Hi - hoping Superdave can chime in. The arm rest pads from my 2011 Felt B12 flew off my bike driving home so I need a replacement set. I found the replacement set on the Felt website and ordered them yesterday, but I have not received an email confirmation and there doesnt seem to be a way to contact Felt Parts to find out status of my order. I added 2nd day shipping so I would get these before this weekend (I have big race so was hoping to get them before the weekend). How can I contact Felt to check on my order? I really dont want to pay 2nd day shipping if it wont be here before Sat. I also tried to contact Felt thru the contact Us link with no success this way either.

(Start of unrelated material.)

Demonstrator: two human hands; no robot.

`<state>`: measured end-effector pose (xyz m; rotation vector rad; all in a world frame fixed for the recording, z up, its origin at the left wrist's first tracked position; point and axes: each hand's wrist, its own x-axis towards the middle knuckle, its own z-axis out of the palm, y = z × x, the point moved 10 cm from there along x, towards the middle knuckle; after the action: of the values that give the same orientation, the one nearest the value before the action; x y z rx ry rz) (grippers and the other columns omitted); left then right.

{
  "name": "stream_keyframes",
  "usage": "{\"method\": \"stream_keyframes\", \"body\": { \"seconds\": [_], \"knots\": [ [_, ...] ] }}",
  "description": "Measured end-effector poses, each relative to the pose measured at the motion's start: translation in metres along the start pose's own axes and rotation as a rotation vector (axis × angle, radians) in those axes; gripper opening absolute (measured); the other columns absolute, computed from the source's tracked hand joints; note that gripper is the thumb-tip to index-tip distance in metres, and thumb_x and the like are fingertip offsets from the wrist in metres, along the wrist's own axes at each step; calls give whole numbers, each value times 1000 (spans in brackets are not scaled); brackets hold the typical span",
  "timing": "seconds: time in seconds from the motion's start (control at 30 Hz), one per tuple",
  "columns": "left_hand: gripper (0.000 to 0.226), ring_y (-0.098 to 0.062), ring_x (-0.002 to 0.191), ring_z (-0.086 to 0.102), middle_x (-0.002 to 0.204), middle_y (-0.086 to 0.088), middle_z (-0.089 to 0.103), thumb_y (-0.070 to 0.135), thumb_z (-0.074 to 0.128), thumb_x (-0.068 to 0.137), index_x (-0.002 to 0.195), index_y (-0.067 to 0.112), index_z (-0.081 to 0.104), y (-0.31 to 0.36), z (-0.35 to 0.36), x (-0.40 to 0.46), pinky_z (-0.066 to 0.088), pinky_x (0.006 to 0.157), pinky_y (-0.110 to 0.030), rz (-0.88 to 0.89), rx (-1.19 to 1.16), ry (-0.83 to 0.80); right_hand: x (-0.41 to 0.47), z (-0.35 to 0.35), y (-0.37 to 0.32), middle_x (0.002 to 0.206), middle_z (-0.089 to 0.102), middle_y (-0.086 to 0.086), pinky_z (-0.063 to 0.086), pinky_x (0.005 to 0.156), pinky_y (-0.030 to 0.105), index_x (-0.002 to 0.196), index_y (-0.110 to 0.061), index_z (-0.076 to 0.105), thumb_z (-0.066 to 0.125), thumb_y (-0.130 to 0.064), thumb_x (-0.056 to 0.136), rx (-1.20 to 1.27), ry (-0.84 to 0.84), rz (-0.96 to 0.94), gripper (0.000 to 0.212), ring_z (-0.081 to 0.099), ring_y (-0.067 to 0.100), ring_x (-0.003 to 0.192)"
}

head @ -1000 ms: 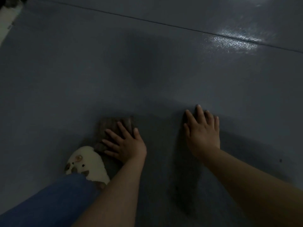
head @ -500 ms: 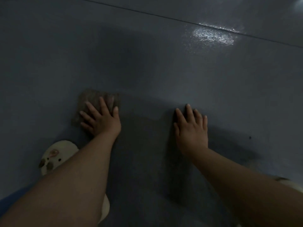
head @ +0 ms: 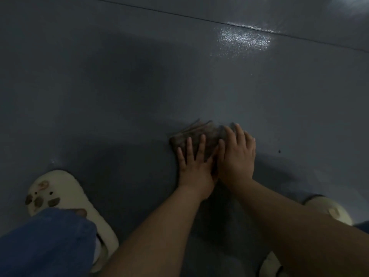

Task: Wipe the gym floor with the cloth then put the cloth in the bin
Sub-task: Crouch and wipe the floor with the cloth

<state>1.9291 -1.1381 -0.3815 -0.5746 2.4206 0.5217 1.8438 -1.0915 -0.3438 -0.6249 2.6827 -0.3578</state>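
Dim grey gym floor (head: 119,96) stretching away, seam line crossing at the far side, patch of glare shining far right. Both hands pressing down together at centre: left hand (head: 194,166) lying flat with fingers spread straight over the near part of the brown cloth (head: 201,134), right hand (head: 237,156) sitting just beside it, touching, fingers straight and resting on the cloth's right edge. Cloth lying bunched and flat on the floor, poking out beyond the fingertips on the far side. Cream slipper (head: 60,196) planted near left under a blue trouser leg (head: 44,246), second slipper (head: 331,210) peeking out near right. Wiping looking very much mid-stroke, judging by the pose. No bin showing anywhere, so binning the cloth remaining undone.
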Motion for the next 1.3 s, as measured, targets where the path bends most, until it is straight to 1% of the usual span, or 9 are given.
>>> {"method": "stream_keyframes", "body": {
  "seconds": [0.17, 0.2, 0.27, 0.33, 0.57, 0.8, 1.07, 1.17, 1.3],
  "knots": [
    [63, -23, 146, -4, 160, -2, -6, 21, 41, 98, 152, 29, 10, -43, -35, -15, 1, 118, -34, 68, -201, 201, -15, 11, -47, 137, 49, 23, 32, 107, 55, 127, -7, 56, 33, -32, 90, -14, 6, -340, 50, 43, 43, 128],
    [68, -24, 146, -2, 159, -3, -6, 17, 45, 95, 152, 26, 10, -57, -37, -20, 5, 118, -34, 10, -206, 229, -21, 24, -60, 142, 44, 21, 24, 111, 52, 132, -9, 52, 28, -35, 90, -67, -71, -412, 55, 37, 41, 133],
    [79, -25, 145, -6, 158, -4, -11, 23, 53, 89, 152, 26, 5, -80, -34, -25, 9, 117, -38, -118, -208, 189, -35, 54, -73, 158, 12, 14, -5, 114, 41, 150, -18, 23, 9, -47, 89, -189, -222, -487, 68, -2, 31, 144],
    [92, -24, 144, -9, 157, -3, -13, 32, 61, 84, 151, 27, -2, -89, -30, -25, 14, 116, -41, -161, -201, 98, -37, 71, -71, 157, -18, 7, -22, 109, 38, 150, -25, -5, 4, -52, 92, -266, -292, -486, 65, -31, 24, 135],
    [126, -27, 146, -4, 158, -11, -10, 36, 76, 75, 145, 19, -28, -82, -33, -21, 4, 117, -37, -253, -54, 75, 14, 62, -96, 158, -16, 3, -15, 113, 44, 149, -35, -8, 15, -51, 99, -402, -236, -595, 57, -21, 31, 143],
    [126, -28, 146, -1, 158, -13, -12, 34, 78, 73, 147, 17, -22, -77, -38, -14, 4, 117, -38, -311, 63, 28, 75, 28, -43, 159, -13, -2, -12, 113, 49, 149, -41, -3, 16, -52, 99, -294, -164, -276, 54, -17, 32, 144],
    [118, -26, 146, 3, 159, -10, -6, 43, 78, 72, 151, 12, -4, -75, -42, -21, 5, 117, -40, -306, 164, -12, 16, 14, 56, 159, -13, 5, -9, 113, 53, 151, -34, -2, 20, -50, 100, -189, -88, 175, 58, -15, 35, 144],
    [97, -26, 146, 6, 159, -8, -2, 32, 67, 85, 151, 12, -1, -68, -39, -28, 7, 118, -39, -301, 114, 59, -20, 40, 15, 159, -12, 7, -12, 112, 53, 151, -32, -1, 23, -50, 98, -189, -141, -11, 60, -16, 37, 143],
    [86, -27, 145, 4, 159, -8, -3, 27, 59, 91, 152, 13, 0, -36, -33, -32, 7, 117, -37, -246, 50, 94, -58, 70, -29, 156, -21, 0, -23, 107, 48, 150, -37, -3, -10, -55, 80, -264, -292, -427, 72, -32, 28, 135]
  ]
}}
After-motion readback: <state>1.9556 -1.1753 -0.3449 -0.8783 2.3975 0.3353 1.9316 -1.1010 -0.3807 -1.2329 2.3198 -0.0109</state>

Since its already Thursday afternoon I am not too confident this will pan out. Any help would be appreciated.

Thanks,
Mike


----------



## wpcouch (Jan 10, 2011)

Hi Mike,

Did you get any sort of order confirmation, or an order number? Email me directly at [email protected] and I'll get some info for you

Wil


----------



## Superdave3T (May 11, 2009)

mjengstrom said:


> Hi - hoping Superdave can chime in. The arm rest pads from my 2011 Felt B12 flew off my bike driving home so I need a replacement set. I found the replacement set on the Felt website and ordered them yesterday, but I have not received an email confirmation and there doesnt seem to be a way to contact Felt Parts to find out status of my order. I added 2nd day shipping so I would get these before this weekend (I have big race so was hoping to get them before the weekend). How can I contact Felt to check on my order? I really dont want to pay 2nd day shipping if it wont be here before Sat. I also tried to contact Felt thru the contact Us link with no success this way either.
> 
> Since its already Thursday afternoon I am not too confident this will pan out. Any help would be appreciated.
> 
> ...


Mike, have you been able to reach Wil?


----------



## z85guy (Apr 25, 2011)

Sounds like they are taking care of you  I ordered a 1.2 fork and it was here in a few days. I was very impressed by the quick turn around.


----------



## mjengstrom (Apr 20, 2009)

Yes - I contacted Wil. As it turns out, my order didnt go thru properly, but I was able to find a local shop that had the replacement pads. Although these are now coming loose and I need to find a better way to keep them attached. The glue doesnt seem to stay sticky enough and they come loose easy. 

In the future, is there a better way to contact the parts group if we have questions about a part of an order? There still doesnt seem to be a good way to do this.


----------